使用行索引的解决方案,我无法使用它,因为我有数百万行。
如果 action
列仅包含 block 和 allow 值,您可以按 [=12] 对数据框进行分组=] 然后,计算唯一操作的数量。
例如:
df.groupby("client")["action"].nunique()
如果提取的值大于 1,则特定客户端同时拥有块和允许值。
使用groupby
、filter
和nunique
:
indexes = df.groupby('client')['action'].filter(lambda x: x.nunique() >= 2).index
filtered = df.loc[indexes]
输出:
>>> indexes.tolist()
[0, 2, 4, 6]
>>> filtered
action client
0 block client1
2 allow client1
4 block client8
6 allow client8
这是对您问题的回答,它主要依赖于 Python 逻辑而不是 Pandas 逻辑。
它还包括 timeit
与主要基于 Pandas 的方法的性能比较,这似乎表明 Python 逻辑对于所选示例快 50 倍以上超过 100,000 行。
import pandas as pd
# Sample data
n = 100000
recordData = [['allow' if i < n // 2 else 'block', 'ip="128.03.03.29"', 'source="29E9t 99 94"', 'destination="12300rtgR30"', 'client'+f'{i}'] for i in range(n)]
nDual = 20000
recordData += [['block'] + recordData[i % n][1:] for i in range(1, 7 * nDual + 1, 7)]
df = pd.DataFrame(data=recordData, columns=['action', 'adresse_ip', 'source_ip', 'destin_ip', 'client'])
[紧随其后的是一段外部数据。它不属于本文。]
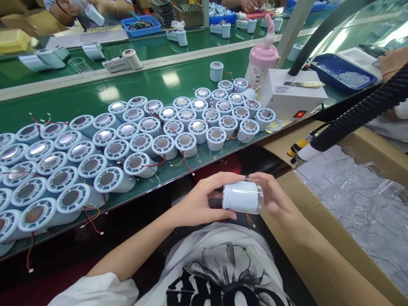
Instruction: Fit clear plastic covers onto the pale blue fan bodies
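In front of my shirt, a light blue cylinder (239, 196) lies on its side between my hands, a clear plastic cover (260, 198) around its right end. My left hand (204, 199) grips the cylinder's left end, thumb below and fingers above. At the cover's end is my right hand (276, 195), fingers curved against it and slightly blurred. Red and yellow wires hang beneath the cylinder. Many similar light blue cylinders (215, 135) with round metal centres stand on the green table (165, 174), some tilted, with thin wires.
An open cardboard box (287, 182) of clear covers (353, 204) is at the right, below a black hose (360, 114). A white machine (291, 95) and a pink-lidded bottle (263, 59) stand at the table's right. Other people's hands (251, 5) work across the table.
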The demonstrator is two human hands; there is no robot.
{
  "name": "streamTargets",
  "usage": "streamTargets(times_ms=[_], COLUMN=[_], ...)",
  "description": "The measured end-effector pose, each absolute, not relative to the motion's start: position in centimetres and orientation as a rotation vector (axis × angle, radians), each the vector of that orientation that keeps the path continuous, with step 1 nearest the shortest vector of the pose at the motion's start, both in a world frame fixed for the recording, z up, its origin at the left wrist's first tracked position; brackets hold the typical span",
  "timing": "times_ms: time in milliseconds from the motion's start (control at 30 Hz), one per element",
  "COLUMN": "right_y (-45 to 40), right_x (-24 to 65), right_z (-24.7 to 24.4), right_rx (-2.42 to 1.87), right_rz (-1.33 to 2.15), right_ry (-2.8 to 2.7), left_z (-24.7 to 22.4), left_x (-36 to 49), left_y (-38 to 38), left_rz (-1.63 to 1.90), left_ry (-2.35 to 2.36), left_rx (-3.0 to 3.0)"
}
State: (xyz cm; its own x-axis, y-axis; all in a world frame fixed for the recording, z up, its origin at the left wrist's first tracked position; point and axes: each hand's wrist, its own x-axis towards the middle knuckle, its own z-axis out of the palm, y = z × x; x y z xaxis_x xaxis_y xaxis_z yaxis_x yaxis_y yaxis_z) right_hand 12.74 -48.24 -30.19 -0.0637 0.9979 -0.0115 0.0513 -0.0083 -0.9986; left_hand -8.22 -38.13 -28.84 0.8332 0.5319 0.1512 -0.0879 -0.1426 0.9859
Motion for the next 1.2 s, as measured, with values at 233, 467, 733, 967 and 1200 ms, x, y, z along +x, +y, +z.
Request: streamTargets(times_ms=[233, 467, 733, 967, 1200], right_y=[-49.2, -49.5, -50.4, -50.5, -50.4], right_x=[13.2, 12.1, 12.0, 12.0, 12.0], right_z=[-29.7, -30.2, -30.8, -30.7, -30.6], right_rx=[-1.142, -1.1, -1.083, -1.156, -1.138], right_rz=[0.864, 1.12, 0.929, 0.935, 0.97], right_ry=[-1.638, -1.262, -1.328, -1.289, -1.249], left_z=[-28.4, -28.9, -28.4, -28.9, -28.9], left_x=[-9.3, -10.3, -10.7, -10.6, -10.7], left_y=[-38.8, -39.2, -39.2, -39.3, -39.5], left_rz=[0.556, 0.794, 0.814, 0.822, 0.812], left_ry=[0.373, 0.399, 0.278, 0.183, 0.208], left_rx=[1.592, 1.859, 2.192, 2.281, 2.286])
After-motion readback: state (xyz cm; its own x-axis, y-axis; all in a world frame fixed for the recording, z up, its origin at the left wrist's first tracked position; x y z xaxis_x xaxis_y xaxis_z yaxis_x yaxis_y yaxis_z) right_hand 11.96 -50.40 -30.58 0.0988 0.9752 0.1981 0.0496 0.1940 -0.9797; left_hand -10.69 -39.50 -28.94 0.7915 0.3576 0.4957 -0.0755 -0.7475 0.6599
print(f"Sample dataframe of length {len(df)}:")
print(df)
import timeit
def foo(df):
# Selection
blocks = {*list(df['client'][df['action'] == 'block'])}
allows = {*list(df['client'][df['action'] == 'allow'])}
duals = blocks & allows
rowsWithDuals = df[df['client'].apply(lambda x: x in duals)]
# Diagnostics
print(f"Number of rows for clients with dual actions: {len(rowsWithDuals)}")
return rowsWithDuals
print("\nPrimarily Python approach:")
t = timeit.timeit(lambda: foo(df), number = 1)
print(f"timeit: {t}")
def bar(df):
indexes = df.groupby('client')['action'].filter(lambda x: x.nunique() >= 2).index
filtered = df.loc[indexes]
print(f"Number of rows for clients with dual actions: {len(filtered)}")
return filtered
print("\nPrimarily Pandas approach:")
t = timeit.timeit(lambda: bar(df), number = 1)
print(f"timeit: {t}")
输出是:
Sample dataframe of length 120000:
action adresse_ip source_ip destin_ip client
0 allow ip="128.03.03.29" source="29E9t 99 94" destination="12300rtgR30" client0
1 allow ip="128.03.03.29" source="29E9t 99 94" destination="12300rtgR30" client1
2 allow ip="128.03.03.29" source="29E9t 99 94" destination="12300rtgR30" client2
3 allow ip="128.03.03.29" source="29E9t 99 94" destination="12300rtgR30" client3
4 allow ip="128.03.03.29" source="29E9t 99 94" destination="12300rtgR30" client4
... ... ... ... ... ...
119995 block ip="128.03.03.29" source="29E9t 99 94" destination="12300rtgR30" client39966
119996 block ip="128.03.03.29" source="29E9t 99 94" destination="12300rtgR30" client39973
119997 block ip="128.03.03.29" source="29E9t 99 94" destination="12300rtgR30" client39980
119998 block ip="128.03.03.29" source="29E9t 99 94" destination="12300rtgR30" client39987
119999 block ip="128.03.03.29" source="29E9t 99 94" destination="12300rtgR30" client39994
[120000 rows x 5 columns]
Primarily Python approach:
Number of rows for clients with dual actions: 25714
timeit: 0.04522189999988768
Primarily Pandas approach:
Number of rows for clients with dual actions: 25714
timeit: 3.1578059000021312
这似乎表明使用主要 Python(而非 Pandas)方法更适合大型数据集。